The U.S. bishops’ conference voted Wednesday to adopt a long-debated teaching document on the Eucharist. Despite widespread media and episcopal speculation in recent months, the text does not contain reference to pro-abortion Catholic politicians, though it does mention the possibility of prohibiting Catholics from Holy Communion.
After contentious debates during early conversation over the document, the text passed Nov. 17 by a vote of 222-8, easily clearing the required two-thirds majority of the assembly, and drawing a round of applause from the floor.
The nearly unanimous vote, in which only three bishops abstained, came after barely a half-hour of debate on amendments, a sharp contrast to hours of sharp discussion among the bishops on the same subject in June, and to behind-the-scenes efforts this year to keep the issue off the conference agenda.
But after the vote, several bishops told The Pillar that conference and committee leadership had stressed during executive sessions their desire that bishops would reach substantial agreement before Wednesday’s vote, urging bishops to avoid the kind of lengthy and barbed public debates that characterized the conference’s June virtual meeting.
During discussion on Wednesday Bishop Kevin Rhoades referenced a more in-depth discussion of amendments that had apparently taken place in executive sessions earlier in the week.
Breaking from ordinary practice, the bishops began their fall assembly with a private executive session on Monday, and another on Tuesday afternoon. Customarily, the bishops have met in open session for the first days of the conference, with an executive session only on the final meeting day.
During public debate on Wednesday, only a handful of bishops asked to discuss individual amendments which had been either proposed or rejected by the committee, whose recommendation was accepted without dissent in every case.
After a debate which lasted barely half an hour, the bishops voted to adopt the document — which over past nine months has been criticized variously as both too doctrinaire and controversial even for discussion, and as so uncontroversial as to be hardly worth the trouble of publication.
The vote formally adopts the document, after months of media attention and unusually intense disagreement among U.S. bishops. However, during the final debate and vote Wednesday morning, the bishops’ discussion of the document was relatively brief and muted, with much of the discussion on amending the document having already taken place earlier behind closed doors.
Although a teaching document on the Eucharist had been part of the USCCB’s strategic plan for some time, following the election of President Joe Biden, the conference leadership created a special working group to address the unique challenges posed by the country’s second Catholic president, who has publicly dissented from the Church’s moral teaching on abortion while still publicly attending Mass.

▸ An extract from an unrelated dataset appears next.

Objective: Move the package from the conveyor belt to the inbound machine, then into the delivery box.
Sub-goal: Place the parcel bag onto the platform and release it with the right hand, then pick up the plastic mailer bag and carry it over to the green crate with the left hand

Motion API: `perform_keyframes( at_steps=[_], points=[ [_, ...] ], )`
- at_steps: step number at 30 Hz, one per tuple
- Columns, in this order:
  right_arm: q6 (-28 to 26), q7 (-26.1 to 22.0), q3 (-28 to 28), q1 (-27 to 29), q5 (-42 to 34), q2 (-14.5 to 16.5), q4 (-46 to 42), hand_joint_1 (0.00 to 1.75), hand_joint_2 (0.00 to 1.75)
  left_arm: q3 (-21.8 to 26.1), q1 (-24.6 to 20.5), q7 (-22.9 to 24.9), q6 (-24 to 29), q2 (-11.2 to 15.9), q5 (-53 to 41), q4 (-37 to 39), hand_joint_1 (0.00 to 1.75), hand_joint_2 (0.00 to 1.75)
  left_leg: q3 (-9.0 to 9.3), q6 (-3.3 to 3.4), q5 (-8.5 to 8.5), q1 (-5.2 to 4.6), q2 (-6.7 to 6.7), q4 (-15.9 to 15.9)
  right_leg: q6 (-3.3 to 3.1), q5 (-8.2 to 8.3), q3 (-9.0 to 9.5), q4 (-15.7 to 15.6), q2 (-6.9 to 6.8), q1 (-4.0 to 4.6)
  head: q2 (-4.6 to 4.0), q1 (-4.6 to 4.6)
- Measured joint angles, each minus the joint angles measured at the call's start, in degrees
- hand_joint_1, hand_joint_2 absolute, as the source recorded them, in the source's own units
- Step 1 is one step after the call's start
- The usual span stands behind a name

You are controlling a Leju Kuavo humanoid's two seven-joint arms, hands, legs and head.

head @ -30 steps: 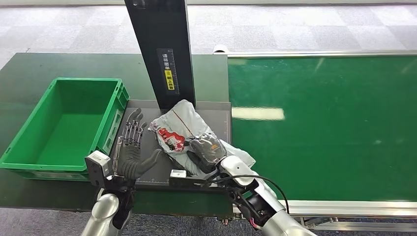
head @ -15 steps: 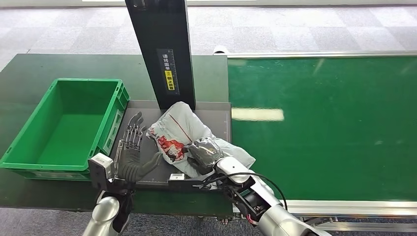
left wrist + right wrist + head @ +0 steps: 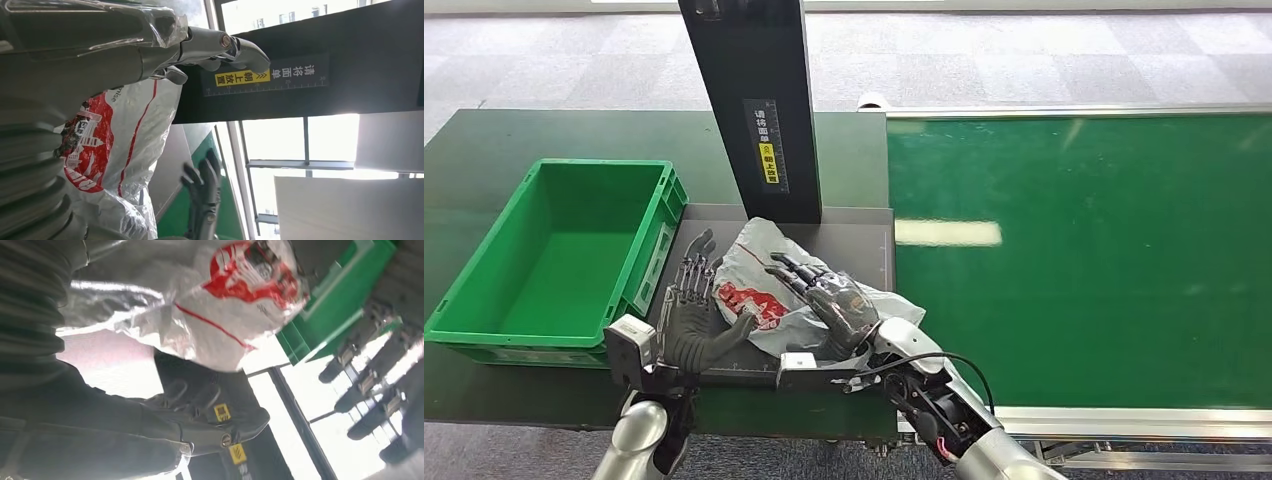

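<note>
The package [image 3: 759,290], a white plastic bag with a red print, lies crumpled on the inbound machine's dark plate [image 3: 864,240], in front of its black post [image 3: 759,100]. My right hand [image 3: 829,298] lies on top of the bag with its fingers stretched out flat and gripping nothing. My left hand [image 3: 689,312] stands upright at the bag's left side, fingers spread, its thumb touching the bag's edge. The left wrist view shows the bag [image 3: 115,150] close to the palm. In the right wrist view the bag [image 3: 220,305] sits beyond the hand, with the left hand's fingers [image 3: 370,375] past it.
An open green delivery box [image 3: 554,250] stands just left of the plate, on the dark green table [image 3: 484,150]. The green conveyor belt [image 3: 1084,260] runs off to the right with nothing on it. The green box [image 3: 345,295] also shows behind the bag.
My right hand's fingers have uncurled from the package and now lie flat on it. The package has slid left against my left hand's thumb and settled lower.
</note>
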Motion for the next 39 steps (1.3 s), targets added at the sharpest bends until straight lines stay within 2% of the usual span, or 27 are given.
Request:
perform_keyframes(
  at_steps=[9,16,20,26,32,36,39],
  points=[
    [0.99,-1.12,-2.01,0.29,-2.61,-0.16,-2.57,0.0,1.75,0.0,-0.16,-0.01,0.02,-0.07,-0.01,0.04,0.0,1.75,0.0,0.0,0.0,0.0,0.0,0.0,0.0,0.0,-0.01,0.0,0.0,0.0,0.01,-0.01],
    [12.41,-7.1,-4.9,1.88,-17.04,-0.7,-6.1,0.0,1.75,0.0,-0.21,-0.08,0.04,-0.15,-0.01,0.23,0.0,1.75,-0.01,0.0,0.0,0.0,-0.01,0.0,0.0,0.0,-0.01,0.0,0.0,0.0,0.01,-0.01],
    [14.55,-7.53,-6.24,2.55,-20.27,-1.38,-9.02,0.0,1.75,0.0,-0.3,-0.09,0.04,-0.27,-0.02,0.45,0.0,1.75,0.0,0.0,0.0,0.0,0.01,0.0,0.0,0.0,-0.01,-0.01,0.0,0.0,0.0,-0.01],
    [12.08,-7.45,-9.28,3.58,-24.87,-2.62,-14.29,0.0,1.75,0.02,-0.31,-0.17,0.08,-0.39,0.23,0.49,0.0,1.75,-0.01,0.0,0.0,0.0,-0.01,0.0,0.0,0.0,-0.01,-0.01,0.0,0.0,0.01,-0.01],
    [9.38,-5.76,-18.14,4.35,-28.12,-4.08,-20.01,0.0,1.75,0.04,0.41,0.56,0.22,-0.43,0.61,0.27,0.0,1.75,-0.02,0.0,-0.01,-0.01,-0.01,0.01,0.01,0.0,0.0,-0.01,0.0,-0.02,0.01,-0.01],
    [7.56,-5.37,-23.02,6.07,-28.24,-4.58,-22.54,0.0,1.75,0.04,0.86,0.22,2.33,-0.54,-2.0,0.24,0.0,1.75,-0.02,0.0,-0.01,-0.01,-0.03,0.01,0.0,0.0,-0.01,-0.02,0.0,-0.02,0.01,-0.01],
    [6.71,-5.23,-25.55,7.45,-27.74,-4.78,-24.05,0.0,1.75,-0.15,0.68,0.43,5.4,-0.54,-7.46,0.52,0.0,1.75,-0.02,0.0,-0.01,-0.01,-0.01,0.01,0.0,0.0,-0.01,-0.02,0.0,-0.01,0.01,-0.01]
  ],
)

That working group was wrapped up in the early months of 2021. The conference said at the time that its work would be incorporated into the doctrine committee’s preparation of a document on the Eucharist, which would address the issue of “Eucharistic coherence” or worthiness, including the problem of prominent Catholics opposing Church teaching while still receiving Communion.
The bishops’ conference does not have the authority to make national policy on the denial of Communion to any individual or class of person, including politicians; that determination is reserved in canon law to bishops.
Nevertheless, there has been considerable media debate in recent months about whether the conference’s document on the Eucharist would mention Biden, or offer some directive on the denial of Communion to pro-abortion Catholic politicians.
Among bishops, debate over the document at times seemed to become a proxy fight on a host of theological and pastoral issues over which they are divided, including the proper pastoral approach to pro-abortion Catholic politicians — bishops spoke during the June meeting both for and against including very direct reference to abortion and politicians within its text, and at least one bishop told journalists he would offer amendments to encourage such references.
But by the time the actual text of document reached the bishops — after months of consultation with bishops in regional sessions — it did not contain any references to pro-choice politicians.
During the debate and vote on Wednesday, the only mention of politicians was made by Archbishop Joseph Naumann of Kansas City in Kansas, chair of the USCCB’s pro-life committee, who struck a conciliatory tone and avoided any mention of the denial of Communion — a topic he had raised ardently during the June debate.
“It was good to reiterate in this document what we have said before about our responsibility to have dialogue and conversation with those who are Catholic but who act in a way contrary to our faith on this basic moral teaching,” Naumann said.
“We’ve said this before, but one of the reasons we need to say it again is because I am not sure that we’ve taken seriously as bishops our responsibility for the care of the souls of these politicians — to really enter a dialogue.”
This included, he said, “acknowledging the difficulty of the work that they do” and the “personal sacrifices” made by people serving in public life.
The bishops should “acknowledge the areas where we agree with them and where we appreciate their support for the Church’s vision on the dignity of the human person,” Naumann said, “but not be afraid to fulfill our obligation to let them know how serious” the issue is.
If the Catholics in Congress in both parties all supported the Church’s teaching, he said, “we would have super-majorities in both houses.”